Upside on Moore features outposts of existing DC-area eateries—Ghostburger, Stellina Pizzeria, Laoban Dumplings, Lucky Danger, La Michoacana—and some newer eateries opening their first brick-and-mortar locations—Kam & 46, Lili’s, and Lightning Coffee Co.
The 30,000 square-foot space has plentiful bar seating, and comfortable lounge-like areas with lots of charging ports and fast wi-fi. Mothersauce, the restaurant group behind the food hall, intends it to be a one-stop shop for all-day meals, remote work, and nights out. For now, it’s open 7 AM to 9 PM every weekday, with weekends coming later.
“Rosslyn is not exactly known for being cool,” says Nick Freshman, Mothersauce’s founder. “But 12,000 people live within a six minute walk of this food hall. That is extraordinary density, except they just leave. They go to Georgetown or they go to Clarendon. Well, we want them to stay here.”

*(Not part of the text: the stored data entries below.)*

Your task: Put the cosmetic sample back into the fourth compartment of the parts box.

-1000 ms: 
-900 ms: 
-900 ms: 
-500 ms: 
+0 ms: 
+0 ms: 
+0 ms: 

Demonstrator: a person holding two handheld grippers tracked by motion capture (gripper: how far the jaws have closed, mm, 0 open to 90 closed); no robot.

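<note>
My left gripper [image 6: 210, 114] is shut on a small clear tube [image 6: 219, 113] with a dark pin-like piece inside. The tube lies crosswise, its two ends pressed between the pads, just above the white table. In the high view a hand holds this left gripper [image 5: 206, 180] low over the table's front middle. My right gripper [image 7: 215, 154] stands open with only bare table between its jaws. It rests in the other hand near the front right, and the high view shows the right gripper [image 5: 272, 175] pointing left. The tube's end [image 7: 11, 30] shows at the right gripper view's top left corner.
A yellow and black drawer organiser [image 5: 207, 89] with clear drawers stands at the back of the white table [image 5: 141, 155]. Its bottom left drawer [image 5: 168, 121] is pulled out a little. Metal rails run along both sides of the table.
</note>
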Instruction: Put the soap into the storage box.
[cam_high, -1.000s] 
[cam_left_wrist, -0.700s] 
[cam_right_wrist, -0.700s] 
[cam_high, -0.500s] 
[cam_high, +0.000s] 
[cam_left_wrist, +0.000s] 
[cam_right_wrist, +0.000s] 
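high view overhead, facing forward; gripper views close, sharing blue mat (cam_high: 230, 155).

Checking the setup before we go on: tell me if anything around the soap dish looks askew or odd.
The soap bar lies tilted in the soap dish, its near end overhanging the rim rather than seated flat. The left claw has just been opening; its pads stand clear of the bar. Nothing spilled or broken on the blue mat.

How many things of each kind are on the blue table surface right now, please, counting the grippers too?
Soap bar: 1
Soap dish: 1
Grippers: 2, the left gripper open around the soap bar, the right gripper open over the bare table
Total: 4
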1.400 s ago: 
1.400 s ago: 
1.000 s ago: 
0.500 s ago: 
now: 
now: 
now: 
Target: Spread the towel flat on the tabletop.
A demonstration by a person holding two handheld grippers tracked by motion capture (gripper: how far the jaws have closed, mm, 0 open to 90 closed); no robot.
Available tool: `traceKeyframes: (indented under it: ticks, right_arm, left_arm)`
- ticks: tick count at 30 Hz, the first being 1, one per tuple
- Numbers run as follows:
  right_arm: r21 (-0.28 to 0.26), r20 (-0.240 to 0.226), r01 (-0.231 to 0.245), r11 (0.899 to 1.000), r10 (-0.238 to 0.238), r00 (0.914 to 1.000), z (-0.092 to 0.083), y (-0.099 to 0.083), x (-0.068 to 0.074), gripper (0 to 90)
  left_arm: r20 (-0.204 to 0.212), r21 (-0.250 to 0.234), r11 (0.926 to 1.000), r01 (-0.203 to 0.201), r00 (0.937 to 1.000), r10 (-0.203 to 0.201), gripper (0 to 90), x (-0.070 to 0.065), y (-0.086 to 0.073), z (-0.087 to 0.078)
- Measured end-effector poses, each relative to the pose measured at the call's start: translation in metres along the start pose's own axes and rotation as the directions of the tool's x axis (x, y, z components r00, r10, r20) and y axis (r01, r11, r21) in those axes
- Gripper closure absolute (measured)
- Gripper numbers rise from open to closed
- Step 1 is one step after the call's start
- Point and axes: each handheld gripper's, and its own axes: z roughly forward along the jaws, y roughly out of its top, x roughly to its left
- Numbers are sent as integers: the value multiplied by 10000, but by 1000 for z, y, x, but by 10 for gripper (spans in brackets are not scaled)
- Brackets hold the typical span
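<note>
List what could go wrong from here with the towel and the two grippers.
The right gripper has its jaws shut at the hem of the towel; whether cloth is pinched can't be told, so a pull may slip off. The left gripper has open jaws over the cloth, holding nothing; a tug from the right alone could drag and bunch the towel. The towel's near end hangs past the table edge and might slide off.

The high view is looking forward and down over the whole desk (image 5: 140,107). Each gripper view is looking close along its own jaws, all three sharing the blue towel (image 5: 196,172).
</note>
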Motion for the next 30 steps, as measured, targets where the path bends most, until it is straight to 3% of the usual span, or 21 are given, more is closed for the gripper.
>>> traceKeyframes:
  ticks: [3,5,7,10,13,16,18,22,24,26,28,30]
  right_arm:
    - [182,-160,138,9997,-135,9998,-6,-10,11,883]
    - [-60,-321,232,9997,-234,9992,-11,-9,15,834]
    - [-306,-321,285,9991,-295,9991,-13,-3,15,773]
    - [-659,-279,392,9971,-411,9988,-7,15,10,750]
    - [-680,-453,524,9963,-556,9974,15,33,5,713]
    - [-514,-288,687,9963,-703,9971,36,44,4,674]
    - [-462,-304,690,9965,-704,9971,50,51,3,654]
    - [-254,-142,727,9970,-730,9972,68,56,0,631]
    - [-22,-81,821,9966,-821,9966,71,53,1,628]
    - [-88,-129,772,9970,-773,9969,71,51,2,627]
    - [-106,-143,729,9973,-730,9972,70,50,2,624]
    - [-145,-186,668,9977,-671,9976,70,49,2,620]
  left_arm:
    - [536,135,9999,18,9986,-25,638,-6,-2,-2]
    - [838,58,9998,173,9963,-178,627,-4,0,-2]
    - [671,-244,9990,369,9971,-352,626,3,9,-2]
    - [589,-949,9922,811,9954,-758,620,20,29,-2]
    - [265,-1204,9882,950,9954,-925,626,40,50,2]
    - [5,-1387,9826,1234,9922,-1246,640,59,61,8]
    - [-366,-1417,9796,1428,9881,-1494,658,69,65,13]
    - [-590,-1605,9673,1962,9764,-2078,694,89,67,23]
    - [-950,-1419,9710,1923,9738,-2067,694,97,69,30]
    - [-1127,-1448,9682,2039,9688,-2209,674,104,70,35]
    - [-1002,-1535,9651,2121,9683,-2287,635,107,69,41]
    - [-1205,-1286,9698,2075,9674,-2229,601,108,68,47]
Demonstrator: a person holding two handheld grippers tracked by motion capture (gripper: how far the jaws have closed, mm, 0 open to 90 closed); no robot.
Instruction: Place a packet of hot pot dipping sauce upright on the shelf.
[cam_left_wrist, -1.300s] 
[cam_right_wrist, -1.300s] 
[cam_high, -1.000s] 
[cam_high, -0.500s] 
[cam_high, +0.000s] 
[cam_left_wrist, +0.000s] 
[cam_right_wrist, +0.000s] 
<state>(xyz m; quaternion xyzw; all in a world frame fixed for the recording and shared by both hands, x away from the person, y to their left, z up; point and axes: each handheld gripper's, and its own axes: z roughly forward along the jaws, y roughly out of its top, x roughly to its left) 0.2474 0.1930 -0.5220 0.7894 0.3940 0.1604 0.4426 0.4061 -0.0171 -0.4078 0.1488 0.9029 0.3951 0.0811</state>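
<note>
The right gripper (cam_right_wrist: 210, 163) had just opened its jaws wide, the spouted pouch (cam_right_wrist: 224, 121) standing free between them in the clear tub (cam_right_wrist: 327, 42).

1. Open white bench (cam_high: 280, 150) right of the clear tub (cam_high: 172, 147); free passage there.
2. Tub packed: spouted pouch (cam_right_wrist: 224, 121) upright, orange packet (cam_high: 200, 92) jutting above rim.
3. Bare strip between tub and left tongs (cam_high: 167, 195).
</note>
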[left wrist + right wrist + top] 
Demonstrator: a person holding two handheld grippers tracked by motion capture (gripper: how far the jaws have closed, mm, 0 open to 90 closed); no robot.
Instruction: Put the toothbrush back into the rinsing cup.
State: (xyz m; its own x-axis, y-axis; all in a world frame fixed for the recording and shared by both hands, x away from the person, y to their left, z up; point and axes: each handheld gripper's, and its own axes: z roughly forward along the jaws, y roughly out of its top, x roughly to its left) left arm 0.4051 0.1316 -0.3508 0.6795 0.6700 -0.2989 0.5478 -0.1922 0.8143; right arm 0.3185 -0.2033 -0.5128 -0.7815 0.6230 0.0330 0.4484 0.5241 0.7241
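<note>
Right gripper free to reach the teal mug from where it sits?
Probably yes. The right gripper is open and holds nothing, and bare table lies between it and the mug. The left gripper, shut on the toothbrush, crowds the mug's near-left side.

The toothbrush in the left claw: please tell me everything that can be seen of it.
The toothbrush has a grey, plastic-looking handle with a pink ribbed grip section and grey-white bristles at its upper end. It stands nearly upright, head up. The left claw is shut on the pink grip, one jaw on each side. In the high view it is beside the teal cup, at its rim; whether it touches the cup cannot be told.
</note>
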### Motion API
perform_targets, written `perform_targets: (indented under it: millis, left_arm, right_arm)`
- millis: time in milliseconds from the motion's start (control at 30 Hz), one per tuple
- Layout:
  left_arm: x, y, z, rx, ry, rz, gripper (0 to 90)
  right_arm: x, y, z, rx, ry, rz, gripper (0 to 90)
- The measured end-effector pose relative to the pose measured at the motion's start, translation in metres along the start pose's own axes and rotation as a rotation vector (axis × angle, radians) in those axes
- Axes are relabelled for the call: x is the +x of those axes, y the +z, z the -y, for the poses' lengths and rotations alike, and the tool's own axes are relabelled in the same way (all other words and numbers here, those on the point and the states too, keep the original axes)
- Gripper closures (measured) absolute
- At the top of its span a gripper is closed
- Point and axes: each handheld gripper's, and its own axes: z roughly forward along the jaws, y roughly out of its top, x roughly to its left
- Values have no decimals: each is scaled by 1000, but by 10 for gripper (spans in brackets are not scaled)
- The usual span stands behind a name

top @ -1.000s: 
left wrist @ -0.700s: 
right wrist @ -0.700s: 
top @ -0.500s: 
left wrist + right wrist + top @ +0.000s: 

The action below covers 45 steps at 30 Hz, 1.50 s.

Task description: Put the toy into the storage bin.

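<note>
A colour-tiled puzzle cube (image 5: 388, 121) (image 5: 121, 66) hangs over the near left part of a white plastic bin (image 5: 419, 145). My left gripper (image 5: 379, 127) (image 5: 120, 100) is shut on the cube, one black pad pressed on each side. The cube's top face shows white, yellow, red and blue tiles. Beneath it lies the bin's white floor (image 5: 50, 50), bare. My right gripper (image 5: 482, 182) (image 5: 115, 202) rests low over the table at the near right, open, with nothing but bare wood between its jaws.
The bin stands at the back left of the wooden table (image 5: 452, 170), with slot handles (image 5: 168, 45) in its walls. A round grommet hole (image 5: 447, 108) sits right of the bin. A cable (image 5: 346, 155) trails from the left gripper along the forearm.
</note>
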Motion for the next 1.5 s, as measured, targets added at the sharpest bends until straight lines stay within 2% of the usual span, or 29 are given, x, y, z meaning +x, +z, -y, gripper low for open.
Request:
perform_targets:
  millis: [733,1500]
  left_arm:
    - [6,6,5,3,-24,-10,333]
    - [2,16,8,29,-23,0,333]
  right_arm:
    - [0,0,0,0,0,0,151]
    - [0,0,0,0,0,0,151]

To accomplish that, Freshman says his team tried to improve on Assembly, the food hall that had previously occupied the space since 2021. Assembly’s restaurants were all run by the same team, and were created uniquely for the food hall. Mothersauce hopes to avoid that concept’s fate by tapping restaurateurs with existing name recognition and plenty of prior experience.
Many of the vendors have created special menus for the new space. Ghostburger, the Biden-Harris-approved burger and cheesesteak spot from Josh and Kelly Phillips, is serving some new items at its Upside location, including the Arlington Ripper, a hot dog topped with bacon, pimentos, and pickled red cabbage, and the Upside Smash, a burger topped with sweet chili garlic sauce and the same pickled cabbage.
Next door at Stellina Pizzeria, chef Matteo Venini has developed a new style of Roman-style pizza in teglia, a kind of pan pizza with a pre-baked fermented dough base. Cacio e pepe and zucchini-pistachio-pesto are among the topping choices.
Lili’s, which shares an extended bar seating area with Stellina, serves American bistro fare like steak frites, salads, and Old Bay wings. It’s the creation of Adam Stein, a partner at Mothersauce—which also helped open Thompson Italian in Falls Church, and runs other local businesses. The food hall’s bar has a cocktail program developed by Elli Benchimol of Georgetown Champagne-and-caviar bar Apéro.
Chef Tim Ma’s Lucky Danger counter serves classic Chinese-American takeout like beef lo mein, veggie spring rolls, and General Tso’s chicken, and the dumplings from his adjoining Laoban Dumplings come with fillings like ginger chicken and mala beef.
Kam & 46, a Hawaiian-Filipino food truck and pop-up, has mashups like kalua pork sisig nachos and chicken adobo musubi.
Freshman says he wants the food hall to be somewhere Rossyln-ites can post up to work, with comfortable seating, outlets everywhere, and an outdoor space that will open soon.
“Whenever you get hungry, just order something to your table, and work all day,” he says. “Being an amazing third place destination is something food halls can really be if they’re done right.”